* Task to complete:
Every record below is to be retyped exactly.

* Raw data:
———

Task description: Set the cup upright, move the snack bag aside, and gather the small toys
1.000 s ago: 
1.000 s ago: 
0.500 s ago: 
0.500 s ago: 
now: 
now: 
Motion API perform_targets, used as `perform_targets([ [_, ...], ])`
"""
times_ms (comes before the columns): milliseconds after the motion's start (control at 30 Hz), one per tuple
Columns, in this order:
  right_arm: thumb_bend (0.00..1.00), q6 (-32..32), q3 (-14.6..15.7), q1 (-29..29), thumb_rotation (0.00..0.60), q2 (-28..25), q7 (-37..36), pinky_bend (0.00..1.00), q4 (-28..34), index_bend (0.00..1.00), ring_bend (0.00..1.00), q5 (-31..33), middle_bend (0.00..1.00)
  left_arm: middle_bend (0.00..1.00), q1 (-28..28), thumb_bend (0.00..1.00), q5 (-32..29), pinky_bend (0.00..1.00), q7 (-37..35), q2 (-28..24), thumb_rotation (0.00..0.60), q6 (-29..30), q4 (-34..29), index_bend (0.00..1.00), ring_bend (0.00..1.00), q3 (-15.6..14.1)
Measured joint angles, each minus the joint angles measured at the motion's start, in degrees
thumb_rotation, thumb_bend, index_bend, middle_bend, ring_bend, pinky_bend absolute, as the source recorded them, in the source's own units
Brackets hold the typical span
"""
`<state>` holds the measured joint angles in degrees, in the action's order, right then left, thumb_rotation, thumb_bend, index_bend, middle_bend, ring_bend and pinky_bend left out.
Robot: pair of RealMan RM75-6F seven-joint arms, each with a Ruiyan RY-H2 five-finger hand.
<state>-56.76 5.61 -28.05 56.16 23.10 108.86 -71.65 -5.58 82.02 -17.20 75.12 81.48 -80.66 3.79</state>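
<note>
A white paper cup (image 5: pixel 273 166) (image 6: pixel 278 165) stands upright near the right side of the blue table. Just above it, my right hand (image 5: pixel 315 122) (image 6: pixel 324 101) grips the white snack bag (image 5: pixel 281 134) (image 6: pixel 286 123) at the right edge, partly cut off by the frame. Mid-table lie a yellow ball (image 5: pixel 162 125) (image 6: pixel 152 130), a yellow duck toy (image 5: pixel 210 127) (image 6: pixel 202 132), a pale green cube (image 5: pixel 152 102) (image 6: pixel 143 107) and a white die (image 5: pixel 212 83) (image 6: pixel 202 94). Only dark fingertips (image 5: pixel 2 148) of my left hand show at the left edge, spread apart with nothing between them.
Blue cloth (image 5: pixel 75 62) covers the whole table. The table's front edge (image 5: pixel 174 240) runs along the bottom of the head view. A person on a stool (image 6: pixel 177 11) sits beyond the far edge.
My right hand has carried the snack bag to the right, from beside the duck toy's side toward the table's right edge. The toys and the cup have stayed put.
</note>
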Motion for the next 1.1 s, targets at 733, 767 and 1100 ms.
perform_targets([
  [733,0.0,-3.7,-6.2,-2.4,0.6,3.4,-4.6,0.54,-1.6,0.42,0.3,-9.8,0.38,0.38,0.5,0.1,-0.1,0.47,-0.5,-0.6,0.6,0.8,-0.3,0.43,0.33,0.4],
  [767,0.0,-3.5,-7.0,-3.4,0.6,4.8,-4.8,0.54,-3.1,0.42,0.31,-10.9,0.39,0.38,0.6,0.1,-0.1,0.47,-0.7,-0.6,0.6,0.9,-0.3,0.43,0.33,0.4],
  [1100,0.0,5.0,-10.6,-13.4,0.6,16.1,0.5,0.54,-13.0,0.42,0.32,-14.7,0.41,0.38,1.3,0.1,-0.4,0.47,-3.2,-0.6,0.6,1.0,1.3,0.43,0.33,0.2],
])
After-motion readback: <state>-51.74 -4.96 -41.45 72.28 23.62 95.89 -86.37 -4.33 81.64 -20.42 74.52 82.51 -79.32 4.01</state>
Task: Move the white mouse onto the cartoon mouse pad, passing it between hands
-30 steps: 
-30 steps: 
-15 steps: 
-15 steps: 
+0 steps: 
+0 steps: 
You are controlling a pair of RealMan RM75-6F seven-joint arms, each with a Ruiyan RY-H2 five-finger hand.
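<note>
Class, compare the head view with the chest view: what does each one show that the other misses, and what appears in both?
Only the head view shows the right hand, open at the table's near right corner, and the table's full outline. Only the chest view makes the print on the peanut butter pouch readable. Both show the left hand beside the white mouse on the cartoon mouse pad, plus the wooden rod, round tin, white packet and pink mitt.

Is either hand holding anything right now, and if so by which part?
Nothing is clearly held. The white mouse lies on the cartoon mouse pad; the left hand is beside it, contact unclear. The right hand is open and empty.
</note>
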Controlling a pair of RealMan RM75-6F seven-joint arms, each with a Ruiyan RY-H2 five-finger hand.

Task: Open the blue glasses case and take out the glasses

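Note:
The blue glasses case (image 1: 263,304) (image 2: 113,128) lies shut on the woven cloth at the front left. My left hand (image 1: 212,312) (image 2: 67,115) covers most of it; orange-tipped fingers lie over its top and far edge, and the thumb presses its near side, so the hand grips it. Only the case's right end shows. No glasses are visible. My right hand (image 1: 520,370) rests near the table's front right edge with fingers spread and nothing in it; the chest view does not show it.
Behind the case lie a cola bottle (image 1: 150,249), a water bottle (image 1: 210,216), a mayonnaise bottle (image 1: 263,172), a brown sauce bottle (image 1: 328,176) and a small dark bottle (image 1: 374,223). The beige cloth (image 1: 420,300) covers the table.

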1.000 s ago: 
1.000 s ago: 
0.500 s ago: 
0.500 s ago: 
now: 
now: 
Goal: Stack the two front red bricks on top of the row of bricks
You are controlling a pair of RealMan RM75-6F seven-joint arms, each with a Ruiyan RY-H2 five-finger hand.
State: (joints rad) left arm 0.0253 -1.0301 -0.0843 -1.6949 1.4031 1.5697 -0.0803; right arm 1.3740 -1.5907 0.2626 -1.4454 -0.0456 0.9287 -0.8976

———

* Completed exercise:
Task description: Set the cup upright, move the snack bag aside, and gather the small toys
1.000 s ago: 
1.000 s ago: 
0.500 s ago: 
0.500 s ago: 
now: 
now: 
Motion API perform_targets, used as `perform_targets([ [_, ...], ])`
"""
times_ms (comes before the columns): milliseconds after the motion's start (control at 30 Hz), one per tuple
Columns, in this order:
  right_arm: thumb_bend (0.00..1.00), q6 (-32..32), q3 (-14.6..15.7), q1 (-29..29), thumb_rotation (0.00..0.60), q2 (-28..25), q7 (-37..36), pinky_bend (0.00..1.00), q4 (-28..34), index_bend (0.00..1.00), ring_bend (0.00..1.00), q5 (-31..33), middle_bend (0.00..1.00)
  left_arm: middle_bend (0.00..1.00), q1 (-28..28), thumb_bend (0.00..1.00), q5 (-32..29), pinky_bend (0.00..1.00), q7 (-37..35), q2 (-28..24), thumb_rotation (0.00..0.60), q6 (-29..30), q4 (-34..29), index_bend (0.00..1.00), ring_bend (0.00..1.00), q3 (-15.6..14.1)
Measured joint angles, each minus the joint angles measured at the motion's start, in degrees
thumb_rotation, thumb_bend, index_bend, middle_bend, ring_bend, pinky_bend absolute, as the source recorded them, in the source's own units
Brackets hold the typical span
"""
`<state>` holds the measured joint angles in degrees, in the action's order, right then left, thumb_rotation, thumb_bend, index_bend, middle_bend, ring_bend and pinky_bend left out.
Robot: pair of RealMan RM75-6F seven-joint arms, each with a Ruiyan RY-H2 five-finger hand.
<state>-56.76 5.61 -28.05 56.16 23.10 108.86 -71.65 -5.58 82.02 -17.20 75.12 81.48 -80.66 3.79</state>
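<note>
A white paper cup (image 5: pixel 273 166) (image 6: pixel 278 165) stands upright near the right side of the blue table. Just above it, my right hand (image 5: pixel 315 122) (image 6: pixel 324 101) grips the white snack bag (image 5: pixel 281 134) (image 6: pixel 286 123) at the right edge, partly cut off by the frame. Mid-table lie a yellow ball (image 5: pixel 162 125) (image 6: pixel 152 130), a yellow duck toy (image 5: pixel 210 127) (image 6: pixel 202 132), a pale green cube (image 5: pixel 152 102) (image 6: pixel 143 107) and a white die (image 5: pixel 212 83) (image 6: pixel 202 94). Only dark fingertips (image 5: pixel 2 148) of my left hand show at the left edge, spread apart with nothing between them.
Blue cloth (image 5: pixel 75 62) covers the whole table. The table's front edge (image 5: pixel 174 240) runs along the bottom of the head view. A person on a stool (image 6: pixel 177 11) sits beyond the far edge.
My right hand has carried the snack bag to the right, from beside the duck toy's side toward the table's right edge. The toys and the cup have stayed put.
</note>
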Motion for the next 1.1 s, targets at 733, 767 and 1100 ms.
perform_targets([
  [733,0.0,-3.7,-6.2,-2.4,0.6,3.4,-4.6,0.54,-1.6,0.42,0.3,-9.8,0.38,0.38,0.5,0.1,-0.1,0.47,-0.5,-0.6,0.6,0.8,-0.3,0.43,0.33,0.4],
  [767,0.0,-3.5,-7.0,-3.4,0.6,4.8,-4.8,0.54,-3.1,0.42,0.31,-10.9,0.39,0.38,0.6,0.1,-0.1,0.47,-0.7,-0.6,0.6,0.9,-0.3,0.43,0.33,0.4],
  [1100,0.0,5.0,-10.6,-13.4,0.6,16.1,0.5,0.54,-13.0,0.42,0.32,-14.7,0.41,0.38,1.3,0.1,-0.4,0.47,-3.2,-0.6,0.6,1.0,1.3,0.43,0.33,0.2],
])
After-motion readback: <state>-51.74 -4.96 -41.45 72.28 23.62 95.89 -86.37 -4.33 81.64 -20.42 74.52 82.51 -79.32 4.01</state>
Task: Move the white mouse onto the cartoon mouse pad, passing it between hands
-30 steps: 
-30 steps: 
-15 steps: 
-15 steps: 
+0 steps: 
+0 steps: 
You are controlling a pair of RealMan RM75-6F seven-joint arms, each with a Ruiyan RY-H2 five-finger hand.
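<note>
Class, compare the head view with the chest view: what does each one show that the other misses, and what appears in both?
Only the head view shows the right hand, open at the table's near right corner, and the table's full outline. Only the chest view makes the print on the peanut butter pouch readable. Both show the left hand beside the white mouse on the cartoon mouse pad, plus the wooden rod, round tin, white packet and pink mitt.

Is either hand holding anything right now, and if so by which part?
Nothing is clearly held. The white mouse lies on the cartoon mouse pad; the left hand is beside it, contact unclear. The right hand is open and empty.
</note>
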Controlling a pair of RealMan RM75-6F seven-joint arms, each with a Ruiyan RY-H2 five-finger hand.

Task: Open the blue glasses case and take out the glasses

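Note:
The blue glasses case (image 1: 263,304) (image 2: 113,128) lies shut on the woven cloth at the front left. My left hand (image 1: 212,312) (image 2: 67,115) covers most of it; orange-tipped fingers lie over its top and far edge, and the thumb presses its near side, so the hand grips it. Only the case's right end shows. No glasses are visible. My right hand (image 1: 520,370) rests near the table's front right edge with fingers spread and nothing in it; the chest view does not show it.
Behind the case lie a cola bottle (image 1: 150,249), a water bottle (image 1: 210,216), a mayonnaise bottle (image 1: 263,172), a brown sauce bottle (image 1: 328,176) and a small dark bottle (image 1: 374,223). The beige cloth (image 1: 420,300) covers the table.
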
1.000 s ago: 
1.000 s ago: 
0.500 s ago: 
0.500 s ago: 
now: 
now: 
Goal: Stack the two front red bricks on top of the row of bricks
You are controlling a pair of RealMan RM75-6F seven-joint arms, each with a Ruiyan RY-H2 five-finger hand.
State: (joints rad) left arm 0.0253 -1.0301 -0.0843 -1.6949 1.4031 1.5697 -0.0803; right arm 1.3740 -1.5907 0.2626 -1.4454 -0.0456 0.9287 -0.8976

Nothing more remains to be added to the answer.